Это представление о «я», как марксизм когда-то, кажется сегодня всесильным, «потому что оно верно»; стоит лишь заметить, что рядом существуют и другие, с этой терапевтической концепцией не схожие, и эта концепция не обещает привести нас к «радости» или «счастью», а лишь стремится минимизировать уровень боли, и, обещая помочь «разобраться в себе», ищет источник всех бед в другом, и… Но тут мы рискуем слишком далеко заплыть в чужие территориальные воды, и эту токсичную критику лучше оставим при себе.
Нынешнее понимание токсичности идет от общего к частному: токсичность, понимаемая как червоточина в отношениях, – лишь разновидность отравы, которая везде. Психология здесь переплетается с экологией: любовь к органической еде и мечта заделаться фермером – вещи того же порядка, что работа над построением здоровых отношений (экологически чистых, без ГМО).
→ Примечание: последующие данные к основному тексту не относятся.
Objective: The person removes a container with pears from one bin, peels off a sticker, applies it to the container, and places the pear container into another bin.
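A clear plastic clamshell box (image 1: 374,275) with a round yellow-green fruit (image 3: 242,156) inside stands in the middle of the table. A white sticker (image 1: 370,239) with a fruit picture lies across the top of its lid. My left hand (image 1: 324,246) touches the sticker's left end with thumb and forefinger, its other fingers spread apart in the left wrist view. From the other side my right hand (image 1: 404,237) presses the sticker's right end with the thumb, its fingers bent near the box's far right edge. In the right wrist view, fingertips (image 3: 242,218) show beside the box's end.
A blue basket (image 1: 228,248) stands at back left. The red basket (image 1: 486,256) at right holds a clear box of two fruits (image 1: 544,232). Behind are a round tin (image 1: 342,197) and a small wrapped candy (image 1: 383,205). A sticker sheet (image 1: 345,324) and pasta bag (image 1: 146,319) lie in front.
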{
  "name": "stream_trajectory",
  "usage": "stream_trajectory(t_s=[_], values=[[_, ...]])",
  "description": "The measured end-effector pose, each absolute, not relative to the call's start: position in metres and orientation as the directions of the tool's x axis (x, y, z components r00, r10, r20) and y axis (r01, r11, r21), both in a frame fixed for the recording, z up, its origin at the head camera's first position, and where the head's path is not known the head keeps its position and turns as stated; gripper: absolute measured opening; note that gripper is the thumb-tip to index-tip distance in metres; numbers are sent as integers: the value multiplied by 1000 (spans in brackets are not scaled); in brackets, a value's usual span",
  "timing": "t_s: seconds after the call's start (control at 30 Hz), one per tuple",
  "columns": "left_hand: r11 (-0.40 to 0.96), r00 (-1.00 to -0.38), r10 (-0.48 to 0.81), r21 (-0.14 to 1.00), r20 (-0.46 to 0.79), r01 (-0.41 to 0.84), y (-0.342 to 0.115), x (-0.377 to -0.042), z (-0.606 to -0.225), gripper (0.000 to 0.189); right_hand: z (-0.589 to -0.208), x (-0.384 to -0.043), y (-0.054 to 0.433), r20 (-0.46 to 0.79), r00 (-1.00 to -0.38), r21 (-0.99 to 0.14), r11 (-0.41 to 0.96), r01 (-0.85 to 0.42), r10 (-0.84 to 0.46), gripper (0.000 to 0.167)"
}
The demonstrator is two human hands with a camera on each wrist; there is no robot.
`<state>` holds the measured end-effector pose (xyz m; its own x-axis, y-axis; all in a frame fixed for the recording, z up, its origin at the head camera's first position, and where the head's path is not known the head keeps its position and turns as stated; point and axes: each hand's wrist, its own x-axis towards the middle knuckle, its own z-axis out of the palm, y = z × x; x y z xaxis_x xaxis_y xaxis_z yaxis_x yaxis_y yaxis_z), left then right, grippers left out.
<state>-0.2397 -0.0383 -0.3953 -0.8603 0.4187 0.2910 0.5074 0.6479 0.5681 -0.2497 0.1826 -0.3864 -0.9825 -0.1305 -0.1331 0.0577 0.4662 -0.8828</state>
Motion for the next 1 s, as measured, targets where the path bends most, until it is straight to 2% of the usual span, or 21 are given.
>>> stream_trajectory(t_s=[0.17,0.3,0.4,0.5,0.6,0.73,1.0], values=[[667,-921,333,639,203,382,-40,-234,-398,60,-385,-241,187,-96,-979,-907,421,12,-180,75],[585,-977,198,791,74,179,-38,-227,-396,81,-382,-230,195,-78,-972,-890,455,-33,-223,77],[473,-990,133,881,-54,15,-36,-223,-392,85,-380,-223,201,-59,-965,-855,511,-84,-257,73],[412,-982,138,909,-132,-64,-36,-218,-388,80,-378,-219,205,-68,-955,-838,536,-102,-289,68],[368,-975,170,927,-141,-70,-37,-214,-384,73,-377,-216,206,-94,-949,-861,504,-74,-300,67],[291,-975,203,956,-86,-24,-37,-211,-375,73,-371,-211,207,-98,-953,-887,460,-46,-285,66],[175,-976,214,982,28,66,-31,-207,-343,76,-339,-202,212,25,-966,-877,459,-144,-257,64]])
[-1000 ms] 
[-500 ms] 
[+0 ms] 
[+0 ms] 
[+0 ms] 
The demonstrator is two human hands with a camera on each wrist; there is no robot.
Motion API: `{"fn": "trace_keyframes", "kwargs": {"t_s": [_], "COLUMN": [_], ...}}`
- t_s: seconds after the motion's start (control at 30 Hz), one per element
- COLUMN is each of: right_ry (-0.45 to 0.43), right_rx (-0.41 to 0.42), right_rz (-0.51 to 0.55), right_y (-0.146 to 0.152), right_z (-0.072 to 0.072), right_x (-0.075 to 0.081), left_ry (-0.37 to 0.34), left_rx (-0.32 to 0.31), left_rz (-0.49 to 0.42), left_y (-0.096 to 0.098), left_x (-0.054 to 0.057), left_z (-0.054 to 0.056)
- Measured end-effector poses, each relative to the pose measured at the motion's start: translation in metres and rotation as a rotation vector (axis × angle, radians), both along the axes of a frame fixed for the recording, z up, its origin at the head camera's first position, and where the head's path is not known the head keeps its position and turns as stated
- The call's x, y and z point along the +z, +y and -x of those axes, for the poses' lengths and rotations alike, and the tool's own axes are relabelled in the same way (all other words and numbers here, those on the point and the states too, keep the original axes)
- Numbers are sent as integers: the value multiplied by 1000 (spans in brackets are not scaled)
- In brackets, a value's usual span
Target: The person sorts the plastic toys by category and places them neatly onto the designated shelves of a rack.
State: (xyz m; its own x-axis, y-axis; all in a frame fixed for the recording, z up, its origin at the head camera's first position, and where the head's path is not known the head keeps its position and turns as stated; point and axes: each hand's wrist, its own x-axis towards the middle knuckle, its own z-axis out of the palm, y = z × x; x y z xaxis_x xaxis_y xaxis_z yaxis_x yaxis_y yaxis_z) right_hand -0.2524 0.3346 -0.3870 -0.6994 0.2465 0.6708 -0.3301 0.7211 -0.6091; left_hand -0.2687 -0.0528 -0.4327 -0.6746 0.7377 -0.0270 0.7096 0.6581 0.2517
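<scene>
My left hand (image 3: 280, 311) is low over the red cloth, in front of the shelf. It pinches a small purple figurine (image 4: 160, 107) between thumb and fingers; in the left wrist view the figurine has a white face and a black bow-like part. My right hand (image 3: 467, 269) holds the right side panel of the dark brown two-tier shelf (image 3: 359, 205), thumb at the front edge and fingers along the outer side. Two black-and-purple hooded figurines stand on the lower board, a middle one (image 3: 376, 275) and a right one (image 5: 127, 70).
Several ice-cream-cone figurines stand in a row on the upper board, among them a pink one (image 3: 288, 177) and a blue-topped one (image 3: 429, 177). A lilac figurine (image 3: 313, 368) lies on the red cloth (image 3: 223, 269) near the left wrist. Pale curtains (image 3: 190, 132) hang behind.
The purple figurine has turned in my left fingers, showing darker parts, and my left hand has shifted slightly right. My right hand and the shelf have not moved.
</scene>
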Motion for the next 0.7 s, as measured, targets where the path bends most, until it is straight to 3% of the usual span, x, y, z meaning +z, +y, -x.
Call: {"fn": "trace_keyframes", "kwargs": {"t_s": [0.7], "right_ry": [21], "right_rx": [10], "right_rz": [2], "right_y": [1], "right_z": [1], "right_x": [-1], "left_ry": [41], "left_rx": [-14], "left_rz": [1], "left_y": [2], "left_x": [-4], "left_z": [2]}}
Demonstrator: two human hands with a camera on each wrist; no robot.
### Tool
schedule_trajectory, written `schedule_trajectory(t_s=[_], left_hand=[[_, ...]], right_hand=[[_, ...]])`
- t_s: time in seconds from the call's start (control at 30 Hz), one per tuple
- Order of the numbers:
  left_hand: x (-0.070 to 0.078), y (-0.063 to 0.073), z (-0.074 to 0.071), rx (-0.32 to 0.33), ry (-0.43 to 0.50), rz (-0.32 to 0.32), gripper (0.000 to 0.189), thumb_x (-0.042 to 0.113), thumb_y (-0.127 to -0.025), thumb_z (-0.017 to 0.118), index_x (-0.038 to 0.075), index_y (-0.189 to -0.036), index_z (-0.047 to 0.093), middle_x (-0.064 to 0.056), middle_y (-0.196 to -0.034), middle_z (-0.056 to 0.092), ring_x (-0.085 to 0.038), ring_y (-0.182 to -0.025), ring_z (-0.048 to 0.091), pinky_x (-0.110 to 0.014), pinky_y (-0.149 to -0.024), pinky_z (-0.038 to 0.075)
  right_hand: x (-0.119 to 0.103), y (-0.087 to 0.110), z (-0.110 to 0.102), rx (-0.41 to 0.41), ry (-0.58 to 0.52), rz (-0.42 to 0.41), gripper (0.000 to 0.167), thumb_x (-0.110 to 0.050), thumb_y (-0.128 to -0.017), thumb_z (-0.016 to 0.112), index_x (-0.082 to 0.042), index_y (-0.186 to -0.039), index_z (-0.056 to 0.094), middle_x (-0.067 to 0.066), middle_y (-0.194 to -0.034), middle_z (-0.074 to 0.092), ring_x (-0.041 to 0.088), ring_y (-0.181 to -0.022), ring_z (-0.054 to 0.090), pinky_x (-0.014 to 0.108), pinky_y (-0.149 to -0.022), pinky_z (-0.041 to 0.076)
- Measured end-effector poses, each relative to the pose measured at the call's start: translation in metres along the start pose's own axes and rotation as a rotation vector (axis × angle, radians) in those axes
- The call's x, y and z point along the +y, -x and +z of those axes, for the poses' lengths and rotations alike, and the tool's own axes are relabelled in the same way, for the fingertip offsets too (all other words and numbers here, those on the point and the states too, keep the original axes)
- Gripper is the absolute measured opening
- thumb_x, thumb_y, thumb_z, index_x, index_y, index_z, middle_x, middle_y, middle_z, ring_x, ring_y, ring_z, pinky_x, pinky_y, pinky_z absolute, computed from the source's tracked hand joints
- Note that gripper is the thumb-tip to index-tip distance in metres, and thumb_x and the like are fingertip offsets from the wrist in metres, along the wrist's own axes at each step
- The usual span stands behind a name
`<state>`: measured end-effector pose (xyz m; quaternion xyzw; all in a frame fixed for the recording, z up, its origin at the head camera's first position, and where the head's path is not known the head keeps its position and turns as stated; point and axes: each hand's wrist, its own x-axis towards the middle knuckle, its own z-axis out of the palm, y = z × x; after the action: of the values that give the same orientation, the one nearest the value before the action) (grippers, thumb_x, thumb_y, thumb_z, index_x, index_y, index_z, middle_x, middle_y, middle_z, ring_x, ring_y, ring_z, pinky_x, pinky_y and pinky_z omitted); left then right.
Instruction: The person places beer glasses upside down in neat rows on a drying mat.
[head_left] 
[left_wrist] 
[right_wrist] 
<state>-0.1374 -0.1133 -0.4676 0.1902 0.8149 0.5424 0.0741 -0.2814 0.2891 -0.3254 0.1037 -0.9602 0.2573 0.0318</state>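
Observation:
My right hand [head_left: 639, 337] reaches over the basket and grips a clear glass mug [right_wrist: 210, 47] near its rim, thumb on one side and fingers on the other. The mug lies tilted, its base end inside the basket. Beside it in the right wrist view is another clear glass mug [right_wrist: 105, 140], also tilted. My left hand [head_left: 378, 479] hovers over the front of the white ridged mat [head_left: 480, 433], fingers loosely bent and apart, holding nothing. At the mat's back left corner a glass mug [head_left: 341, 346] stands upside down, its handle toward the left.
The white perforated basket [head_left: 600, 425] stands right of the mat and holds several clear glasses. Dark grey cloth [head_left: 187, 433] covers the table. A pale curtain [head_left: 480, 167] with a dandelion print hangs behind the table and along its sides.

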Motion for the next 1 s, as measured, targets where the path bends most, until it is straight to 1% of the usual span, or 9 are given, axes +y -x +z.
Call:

Если воспарять к совсем уже далеким обобщениям, в этом отторжении разного рода токсичности есть какое-то неотолстовство, противостоящее духу Просвещения и прогресса, рациональному «эго», которое стремится все на свете познать, подчинить и поставить себе на службу; волевое мужское начало из качалки в спортклубе – лишь далекое отражение той богоборческой души, которая решила однажды, что она здесь главная и должна навязать себя миру. Токсичность – естественное следствие того, что Хайдеггер называет «техникой»: человек вмешался в естественный порядок вещей, подчинил его производству и переработке и оставил после себя свалку токсичных отходов (во вред самому себе: как и в случае с маскулинностью, токсичность обращается против своего носителя).
Токсичность, как мы выяснили, есть в любой власти – и чем более жестока и коварна власть, тем большую склонность она питает к ядам; есть в этих субстанциях какое-то сродство. Оксфордский словарь обратил внимание на слово «toxic» в 2018 году – это был в том числе год отравления Скрипалей – и с тех пор у всемирно-исторического ОЗХО [220] стало только больше поводов для беспокойства. «Главным токсином чем дальше, тем чаще выступает само российское государство, систематически отравляющее отношения что с бизнесом, что с обществом. Другое дело, что то, что воспринимается как яд одними, другим может видеться как символ силы», – писала в 2018-м редактор отдела комментариев газеты «Ведомости» Мария Железнова, снова сближая в пространстве одной фразы силу и яд; три года спустя Железнова была объявлена российскими властями физлицом-иноагентом – и в самой необходимости упоминать об этом видится еще одно проявление властной токсичности, отравляющей даже этот текст.